Problem details:
Everything from the opening line of the records below up to and including the line containing "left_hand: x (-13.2" should be retyped exactly, minus the pictures.

--- Recorded data Enclosed Below ---

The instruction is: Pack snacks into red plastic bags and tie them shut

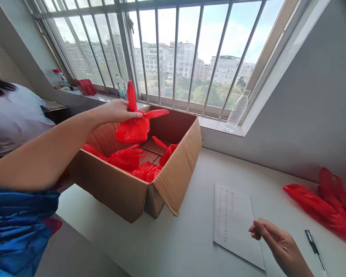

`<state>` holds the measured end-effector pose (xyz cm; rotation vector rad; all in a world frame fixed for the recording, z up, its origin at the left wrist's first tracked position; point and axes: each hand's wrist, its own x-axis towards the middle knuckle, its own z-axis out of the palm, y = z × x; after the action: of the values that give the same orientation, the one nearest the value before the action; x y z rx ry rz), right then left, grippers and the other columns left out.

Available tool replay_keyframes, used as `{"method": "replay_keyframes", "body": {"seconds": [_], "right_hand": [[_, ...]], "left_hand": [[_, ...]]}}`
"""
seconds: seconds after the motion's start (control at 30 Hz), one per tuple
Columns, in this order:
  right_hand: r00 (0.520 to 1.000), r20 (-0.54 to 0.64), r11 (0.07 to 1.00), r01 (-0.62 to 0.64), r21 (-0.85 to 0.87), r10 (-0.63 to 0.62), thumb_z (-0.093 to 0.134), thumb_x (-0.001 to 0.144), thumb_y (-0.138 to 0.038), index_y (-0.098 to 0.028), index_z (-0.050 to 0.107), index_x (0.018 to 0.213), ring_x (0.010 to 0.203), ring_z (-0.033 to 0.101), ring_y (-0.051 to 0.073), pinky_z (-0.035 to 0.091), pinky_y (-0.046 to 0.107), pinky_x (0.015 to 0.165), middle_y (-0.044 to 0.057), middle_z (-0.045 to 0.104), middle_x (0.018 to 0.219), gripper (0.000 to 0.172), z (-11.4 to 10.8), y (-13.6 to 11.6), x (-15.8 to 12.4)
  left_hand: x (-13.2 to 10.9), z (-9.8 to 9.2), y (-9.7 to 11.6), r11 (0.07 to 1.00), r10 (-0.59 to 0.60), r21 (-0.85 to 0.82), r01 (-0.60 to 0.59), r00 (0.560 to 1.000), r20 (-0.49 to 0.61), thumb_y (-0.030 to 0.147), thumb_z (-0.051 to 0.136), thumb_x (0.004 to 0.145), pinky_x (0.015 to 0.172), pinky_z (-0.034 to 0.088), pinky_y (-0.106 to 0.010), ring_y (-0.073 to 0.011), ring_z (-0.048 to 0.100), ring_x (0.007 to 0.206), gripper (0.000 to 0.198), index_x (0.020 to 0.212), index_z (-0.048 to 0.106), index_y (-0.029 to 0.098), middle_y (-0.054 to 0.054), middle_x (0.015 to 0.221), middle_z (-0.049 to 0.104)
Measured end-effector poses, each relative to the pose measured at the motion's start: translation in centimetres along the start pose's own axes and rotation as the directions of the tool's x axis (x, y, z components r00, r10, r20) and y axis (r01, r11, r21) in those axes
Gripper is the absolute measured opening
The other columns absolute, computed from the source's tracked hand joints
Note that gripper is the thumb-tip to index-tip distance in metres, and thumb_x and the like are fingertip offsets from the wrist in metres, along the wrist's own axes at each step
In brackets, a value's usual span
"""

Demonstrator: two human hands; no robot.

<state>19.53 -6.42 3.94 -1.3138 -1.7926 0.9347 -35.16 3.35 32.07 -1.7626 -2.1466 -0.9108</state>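
My left hand (118, 110) is closed on the knotted neck of a filled red plastic bag (132, 130), holding it over the open cardboard box (109, 198). Its two handle ends stick out past my fingers. Inside the box lie several more red plastic bags (127, 158); what they contain is hidden. My right hand (273, 236) hovers at the right edge of a white sheet of paper (235, 223) with rows of small marks. Its fingers are curled together, and whether anything is between them cannot be made out.
Right of the paper lie a black pen (314, 244) and a pile of red plastic bags (323, 207) on the white table (187, 242). An empty clear bottle (238, 111) stands on the sill of the barred window. A person in a white shirt (15, 119) is at the left.
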Motion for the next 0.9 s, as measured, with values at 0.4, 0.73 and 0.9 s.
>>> {"method": "replay_keyframes", "body": {"seconds": [0.4, 0.73, 0.9], "right_hand": [[0.996, 0.070, 0.998, 0.050, -0.047, -0.046, 0.056, 0.090, -0.058, -0.023, 0.072, 0.069, 0.064, 0.066, 0.022, 0.057, 0.027, 0.058, 0.006, 0.066, 0.067, 0.043, 0.8, 0.1, 1.2], [0.999, -0.040, 1.000, -0.004, 0.009, 0.004, 0.056, 0.091, -0.058, -0.023, 0.071, 0.071, 0.068, 0.064, 0.022, 0.053, 0.028, 0.062, 0.005, 0.066, 0.072, 0.043, 1.4, -0.4, 0.0], [0.997, 0.068, 0.998, 0.042, -0.056, -0.038, 0.053, 0.094, -0.055, -0.024, 0.072, 0.076, 0.071, 0.066, 0.021, 0.053, 0.027, 0.065, 0.005, 0.068, 0.074, 0.040, -0.3, 1.6, -0.1]], "left_hand": [[1.8, 8.2, 1.7, 0.975, -0.029, 0.176, -0.134, 0.711, 0.702, 0.050, 0.061, 0.086, 0.074, 0.057, -0.021, -0.0097, 0.072, 0.067, 0.052, 0.062, 0.058, 0.004, -0.002, 0.067, 0.072], [1.4, 7.7, 2.3, 0.985, 0.104, 0.028, -0.173, 0.706, 0.701, 0.036, 0.064, 0.088, 0.078, 0.058, -0.020, -0.0039, 0.063, 0.052, 0.029, 0.092, 0.070, 0.008, 0.009, 0.064, 0.072], [-1.7, 3.3, 6.1, 0.970, 0.223, -0.147, -0.192, 0.947, 0.233, 0.049, 0.056, 0.084, 0.077, 0.060, -0.021, -0.0105, 0.073, 0.076, 0.032, 0.098, 0.073, 0.024, 0.007, 0.088, 0.078]]}}
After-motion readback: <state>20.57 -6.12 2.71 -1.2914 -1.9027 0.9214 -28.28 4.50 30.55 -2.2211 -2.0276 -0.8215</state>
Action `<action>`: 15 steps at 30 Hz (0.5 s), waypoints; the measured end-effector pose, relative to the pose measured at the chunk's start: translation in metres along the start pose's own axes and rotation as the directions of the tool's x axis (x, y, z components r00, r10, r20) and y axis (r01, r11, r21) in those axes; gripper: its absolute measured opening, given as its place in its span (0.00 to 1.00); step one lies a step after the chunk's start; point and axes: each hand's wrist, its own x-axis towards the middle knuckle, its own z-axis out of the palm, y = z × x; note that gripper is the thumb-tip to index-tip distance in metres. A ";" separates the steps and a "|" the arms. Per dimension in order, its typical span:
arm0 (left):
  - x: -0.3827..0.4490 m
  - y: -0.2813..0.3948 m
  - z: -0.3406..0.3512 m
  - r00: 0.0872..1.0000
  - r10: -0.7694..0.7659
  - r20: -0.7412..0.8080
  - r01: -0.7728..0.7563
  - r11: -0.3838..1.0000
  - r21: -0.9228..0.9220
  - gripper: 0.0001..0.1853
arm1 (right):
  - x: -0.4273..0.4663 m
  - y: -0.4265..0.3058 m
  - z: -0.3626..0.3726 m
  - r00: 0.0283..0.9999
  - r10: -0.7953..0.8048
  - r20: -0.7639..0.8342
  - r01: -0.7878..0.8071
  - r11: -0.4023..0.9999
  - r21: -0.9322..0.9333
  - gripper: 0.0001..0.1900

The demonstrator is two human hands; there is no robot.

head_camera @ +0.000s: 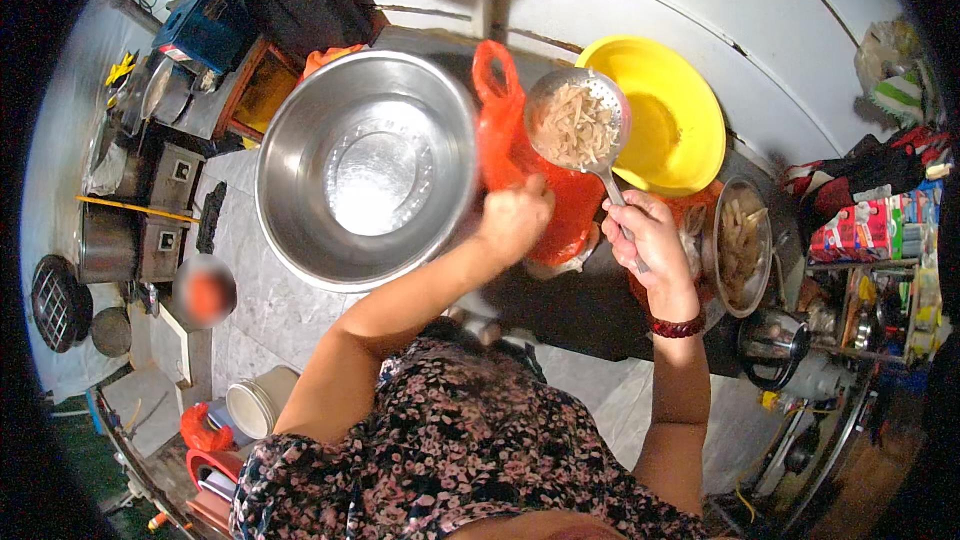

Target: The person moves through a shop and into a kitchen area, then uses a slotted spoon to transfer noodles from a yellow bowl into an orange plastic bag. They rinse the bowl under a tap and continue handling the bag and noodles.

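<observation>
My right hand [646, 244] grips the handle of a perforated metal skimmer ladle [618, 120], which holds a heap of pale food strips [574, 124]. The ladle is over the upper part of a red plastic bag [559, 202] and overlaps the near rim of a yellow plastic basin [686, 112]. My left hand [517, 219] is closed on the red bag's left side, below its raised loop handle. To its left stands a large stainless steel basin [296, 187] with bare metal showing inside.
A bowl with more pale strips [742, 247] is at the right, above a glass kettle [772, 345]. White buckets [259, 401] stand low at the left on the tiled floor. A wall runs behind the basins, and packed shelves [862, 264] are at the far right.
</observation>
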 end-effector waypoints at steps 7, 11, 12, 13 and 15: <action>-0.027 0.015 -0.053 0.969 0.211 -0.127 -0.234 0.951 -0.202 0.06 | -0.010 0.036 -0.001 0.859 -0.459 0.226 0.401 0.330 -0.854 0.04; -0.035 0.017 -0.070 0.963 0.228 -0.145 -0.262 0.920 -0.291 0.11 | -0.024 0.036 0.006 0.823 -0.501 0.267 0.335 0.048 -0.941 0.04; -0.036 0.015 -0.073 0.965 0.219 -0.143 -0.254 0.919 -0.303 0.12 | -0.023 0.042 0.006 0.826 -0.503 0.253 0.289 -0.007 -0.957 0.04; -0.037 0.014 -0.075 0.967 0.211 -0.142 -0.246 0.917 -0.313 0.12 | -0.027 0.044 0.005 0.847 -0.476 0.238 0.292 0.042 -0.956 0.04; -0.041 0.014 -0.074 0.965 0.195 -0.176 -0.243 0.919 -0.312 0.09 | -0.035 0.046 0.000 0.883 -0.417 0.217 0.298 0.138 -0.944 0.04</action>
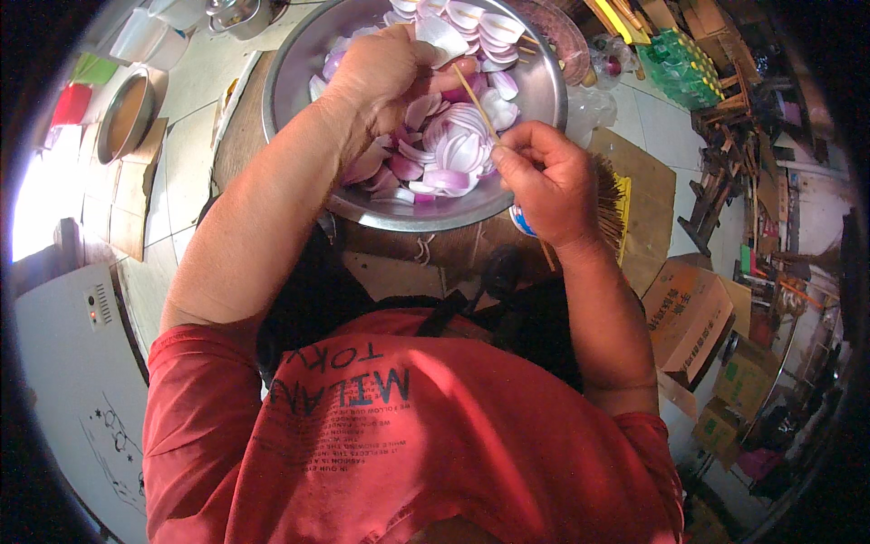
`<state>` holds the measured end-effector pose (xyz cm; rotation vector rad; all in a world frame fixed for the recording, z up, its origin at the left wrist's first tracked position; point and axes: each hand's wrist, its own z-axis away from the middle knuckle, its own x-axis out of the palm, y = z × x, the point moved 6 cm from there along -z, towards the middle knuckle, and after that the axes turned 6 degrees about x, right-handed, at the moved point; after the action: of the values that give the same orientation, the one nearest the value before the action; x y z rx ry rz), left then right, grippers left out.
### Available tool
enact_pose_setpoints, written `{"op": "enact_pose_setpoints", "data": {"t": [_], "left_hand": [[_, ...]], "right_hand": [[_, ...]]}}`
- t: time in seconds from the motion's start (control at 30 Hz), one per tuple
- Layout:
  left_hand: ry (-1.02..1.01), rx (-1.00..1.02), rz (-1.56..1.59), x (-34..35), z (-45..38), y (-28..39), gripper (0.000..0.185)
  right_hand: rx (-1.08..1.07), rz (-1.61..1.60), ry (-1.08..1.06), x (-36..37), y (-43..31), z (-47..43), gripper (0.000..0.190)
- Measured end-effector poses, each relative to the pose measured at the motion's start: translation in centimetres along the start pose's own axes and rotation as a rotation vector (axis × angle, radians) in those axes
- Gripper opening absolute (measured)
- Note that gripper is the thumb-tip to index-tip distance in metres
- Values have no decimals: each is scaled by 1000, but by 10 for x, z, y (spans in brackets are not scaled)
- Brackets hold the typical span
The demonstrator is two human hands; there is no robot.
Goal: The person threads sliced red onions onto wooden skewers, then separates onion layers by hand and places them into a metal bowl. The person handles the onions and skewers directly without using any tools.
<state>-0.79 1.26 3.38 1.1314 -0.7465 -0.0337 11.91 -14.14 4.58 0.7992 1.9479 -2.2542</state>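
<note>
My left hand (384, 64) reaches over a wide stainless steel basin (380, 221) and grips a pale onion piece (440, 39) between thumb and fingers. In my right hand (547, 177), at the basin's right side, is a thin bamboo skewer (479, 105). Its far end points up beside the left fingers, and the visible length looks bare. Loose purple-and-white onion slices (448, 153) lie heaped in the basin below both hands. Along the far right rim rest onion pieces threaded on skewers (493, 30), with bare stick ends showing. My left fingers partly hide the pile.
Beside my right wrist stands a bundle of bamboo skewers (607, 204) near yellow packaging (623, 217). Cardboard boxes (690, 319) and green bottles with yellow caps (680, 68) are at right. A metal pan (127, 115) and translucent plastic tubs (146, 37) stand left.
</note>
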Motion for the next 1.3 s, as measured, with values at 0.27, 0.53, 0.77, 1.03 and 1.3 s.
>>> {"op": "enact_pose_setpoints", "data": {"t": [0.27, 0.53, 0.77, 1.03, 1.3], "left_hand": [[86, 53, -159, 8, 14, -3, 22], [37, -7, -140, 6, 14, -10, 21], [-65, -134, -245, 15, 26, -33, 20], [-35, 9, -175, -17, -14, -7, 20], [-46, 131, -446, -56, -32, 11, 16]], "right_hand": [[86, -81, 1, 7, 0, 1, 10], [119, -234, -50, 9, 0, 2, 7], [150, -260, -46, 10, 4, -5, 10], [189, -301, -150, 9, 13, -16, 18], [196, -275, -238, 10, 5, -5, 18]]}}
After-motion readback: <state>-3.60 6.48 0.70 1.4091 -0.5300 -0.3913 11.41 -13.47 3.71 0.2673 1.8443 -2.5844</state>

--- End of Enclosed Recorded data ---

Output of the task:
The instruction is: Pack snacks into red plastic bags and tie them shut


`<state>` holds the measured end-effector pose (xyz cm; rotation vector rad; all in a world frame fixed for the recording, z up, its origin at the left wrist's first tracked position; point and axes: each hand's wrist, its own x-axis towards the middle knuckle, its own z-axis out of the palm, y = z × x; after the action: of the values that give the same orientation, the one nearest the value before the action; x y z rx ry rz), right then left, grippers and the other columns left out.

Available tool replay_keyframes, used as `{"method": "replay_keyframes", "body": {"seconds": [_], "right_hand": [[_, ...]], "left_hand": [[_, ...]]}}`
"""
seconds: seconds after the motion's start (control at 30 Hz), one per tuple
Columns, in this order:
  right_hand: r00 (0.520 to 1.000), r20 (-0.54 to 0.64), r11 (0.07 to 1.00), r01 (-0.62 to 0.64), r21 (-0.85 to 0.87), r10 (-0.63 to 0.62), thumb_z (-0.093 to 0.134), thumb_x (-0.001 to 0.144), thumb_y (-0.138 to 0.038), index_y (-0.098 to 0.028), index_z (-0.050 to 0.107), index_x (0.018 to 0.213), ring_x (0.010 to 0.203), ring_z (-0.033 to 0.101), ring_y (-0.051 to 0.073), pinky_z (-0.035 to 0.091), pinky_y (-0.046 to 0.107), pinky_x (0.015 to 0.165), middle_y (-0.044 to 0.057), middle_z (-0.045 to 0.104), middle_x (0.018 to 0.219), gripper (0.000 to 0.172), z (-11.4 to 10.8), y (-13.6 to 11.6), x (-15.8 to 12.4)
  left_hand: x (-13.2 to 10.9), z (-9.8 to 9.2), y (-9.7 to 11.6), r11 (0.07 to 1.00), r10 (-0.59 to 0.60), r21 (-0.85 to 0.82), r01 (-0.60 to 0.59), r00 (0.560 to 1.000), r20 (-0.49 to 0.61), thumb_y (-0.030 to 0.147), thumb_z (-0.051 to 0.136), thumb_x (0.004 to 0.145), pinky_x (0.015 to 0.172), pinky_z (-0.034 to 0.088), pinky_y (-0.106 to 0.010), ring_y (-0.073 to 0.011), ring_z (-0.048 to 0.100), ring_x (0.007 to 0.206), gripper (0.000 to 0.198), index_x (0.020 to 0.212), index_z (-0.048 to 0.106), index_y (-0.029 to 0.098), middle_y (-0.054 to 0.054), middle_x (0.015 to 0.221), middle_z (-0.049 to 0.104)

The output for this exercise is now complete.